A multivariate Gaussian distribution for a random vector \(\mathbf{X}\) in \(\mathbb{R}^n\) is characterized by a mean vector \(\boldsymbol{\mu}\) and a covariance matrix \(\Sigma\). Its probability density function is

\[ f(\mathbf{x}) = \frac{1}{\sqrt{(2\pi)^n |\Sigma|}} \exp\left\{ -\frac{1}{2} \langle (\mathbf{x} - \boldsymbol{\mu}), \Sigma^{-1} (\mathbf{x} - \boldsymbol{\mu})\rangle \right\} \]
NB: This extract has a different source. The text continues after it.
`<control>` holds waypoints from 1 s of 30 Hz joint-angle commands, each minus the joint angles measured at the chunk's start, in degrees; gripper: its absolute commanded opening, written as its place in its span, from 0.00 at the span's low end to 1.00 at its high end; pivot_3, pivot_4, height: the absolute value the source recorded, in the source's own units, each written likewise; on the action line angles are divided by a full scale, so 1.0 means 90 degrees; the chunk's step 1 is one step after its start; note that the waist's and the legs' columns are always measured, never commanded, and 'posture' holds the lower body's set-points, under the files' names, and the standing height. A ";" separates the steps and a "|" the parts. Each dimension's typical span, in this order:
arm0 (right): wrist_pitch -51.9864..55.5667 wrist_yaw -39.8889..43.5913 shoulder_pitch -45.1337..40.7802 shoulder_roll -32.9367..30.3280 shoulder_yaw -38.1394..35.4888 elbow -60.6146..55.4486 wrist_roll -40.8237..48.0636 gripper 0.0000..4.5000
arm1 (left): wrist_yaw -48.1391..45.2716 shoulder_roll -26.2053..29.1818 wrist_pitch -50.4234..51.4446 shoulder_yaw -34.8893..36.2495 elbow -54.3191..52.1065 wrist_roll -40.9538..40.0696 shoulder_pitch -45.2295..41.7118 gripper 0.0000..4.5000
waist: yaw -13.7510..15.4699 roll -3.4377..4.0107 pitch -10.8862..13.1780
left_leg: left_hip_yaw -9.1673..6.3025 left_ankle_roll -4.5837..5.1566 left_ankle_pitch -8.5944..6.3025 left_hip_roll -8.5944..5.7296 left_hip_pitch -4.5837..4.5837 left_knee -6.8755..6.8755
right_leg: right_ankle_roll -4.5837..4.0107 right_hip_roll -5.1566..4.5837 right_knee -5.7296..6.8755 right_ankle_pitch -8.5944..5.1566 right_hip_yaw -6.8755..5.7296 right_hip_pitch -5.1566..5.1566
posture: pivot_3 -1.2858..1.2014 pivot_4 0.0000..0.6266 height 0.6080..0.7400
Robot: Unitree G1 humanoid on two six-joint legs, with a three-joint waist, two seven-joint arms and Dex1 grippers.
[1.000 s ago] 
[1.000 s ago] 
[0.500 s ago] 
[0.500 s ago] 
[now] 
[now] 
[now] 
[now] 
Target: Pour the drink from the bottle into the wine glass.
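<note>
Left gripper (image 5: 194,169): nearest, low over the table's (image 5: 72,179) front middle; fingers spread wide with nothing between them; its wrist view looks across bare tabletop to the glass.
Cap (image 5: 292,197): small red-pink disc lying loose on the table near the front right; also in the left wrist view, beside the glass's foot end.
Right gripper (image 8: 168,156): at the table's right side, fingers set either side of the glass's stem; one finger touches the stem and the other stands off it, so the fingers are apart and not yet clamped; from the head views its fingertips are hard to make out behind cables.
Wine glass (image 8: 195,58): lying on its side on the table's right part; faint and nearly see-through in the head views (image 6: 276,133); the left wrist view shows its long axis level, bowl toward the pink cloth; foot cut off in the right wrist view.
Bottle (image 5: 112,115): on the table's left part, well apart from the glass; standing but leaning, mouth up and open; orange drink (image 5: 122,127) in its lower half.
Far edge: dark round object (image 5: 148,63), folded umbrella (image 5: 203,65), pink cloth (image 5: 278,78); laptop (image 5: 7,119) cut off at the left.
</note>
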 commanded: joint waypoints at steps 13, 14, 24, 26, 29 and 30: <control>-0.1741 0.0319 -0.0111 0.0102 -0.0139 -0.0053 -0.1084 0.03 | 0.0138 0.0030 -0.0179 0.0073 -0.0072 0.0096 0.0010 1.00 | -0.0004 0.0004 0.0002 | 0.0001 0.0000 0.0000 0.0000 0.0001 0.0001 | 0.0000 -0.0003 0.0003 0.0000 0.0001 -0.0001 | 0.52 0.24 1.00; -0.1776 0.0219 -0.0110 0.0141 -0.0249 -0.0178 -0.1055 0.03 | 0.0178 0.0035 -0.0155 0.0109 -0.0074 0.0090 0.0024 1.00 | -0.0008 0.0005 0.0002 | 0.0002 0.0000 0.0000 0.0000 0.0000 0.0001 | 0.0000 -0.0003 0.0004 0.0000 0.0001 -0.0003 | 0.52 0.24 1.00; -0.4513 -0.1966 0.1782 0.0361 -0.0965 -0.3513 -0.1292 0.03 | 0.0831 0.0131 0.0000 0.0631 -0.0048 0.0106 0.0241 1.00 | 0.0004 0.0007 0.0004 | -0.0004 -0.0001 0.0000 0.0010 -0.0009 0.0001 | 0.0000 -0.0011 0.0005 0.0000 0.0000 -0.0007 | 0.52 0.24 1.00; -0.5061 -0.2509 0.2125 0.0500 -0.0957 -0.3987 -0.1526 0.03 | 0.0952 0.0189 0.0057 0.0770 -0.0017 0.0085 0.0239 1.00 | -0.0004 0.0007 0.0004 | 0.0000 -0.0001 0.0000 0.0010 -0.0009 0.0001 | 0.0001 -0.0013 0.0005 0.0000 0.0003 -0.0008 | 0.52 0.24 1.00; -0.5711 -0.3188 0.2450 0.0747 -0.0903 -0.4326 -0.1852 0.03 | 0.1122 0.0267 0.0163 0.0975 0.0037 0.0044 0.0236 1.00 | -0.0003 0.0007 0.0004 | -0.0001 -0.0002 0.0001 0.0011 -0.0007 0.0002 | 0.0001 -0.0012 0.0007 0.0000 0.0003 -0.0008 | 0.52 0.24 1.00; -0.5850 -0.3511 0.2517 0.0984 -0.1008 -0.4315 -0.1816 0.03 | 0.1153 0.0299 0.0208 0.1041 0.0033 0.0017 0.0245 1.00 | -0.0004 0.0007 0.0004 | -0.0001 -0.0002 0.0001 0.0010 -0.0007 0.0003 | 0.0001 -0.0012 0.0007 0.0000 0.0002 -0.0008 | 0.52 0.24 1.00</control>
and \(|\Sigma|\) is the determinant of the covariance matrix \(\Sigma\). Crucially, the inverse of the covariance matrix is inside the dot product \(\langle (\mathbf{x} - \boldsymbol{\mu}), \Sigma^{-1} (\mathbf{x} - \boldsymbol{\mu})\rangle\). In general, zero correlation between variables does not imply their independence. However, this principle has a notable exception in the case of Gaussian distributions. If two vectors \(X,Y\) are such that \((X,Y)\) is a Gaussian vector, then zero correlation implies independence. Note that, it is still possible that \(X\) and \(Y\) are both Gaussian vectors with zero correlation and yet are not independent; this may happen with the joint vector \((X,Y)\) is not Gaussian (although both \(X\) and \(Y\) are).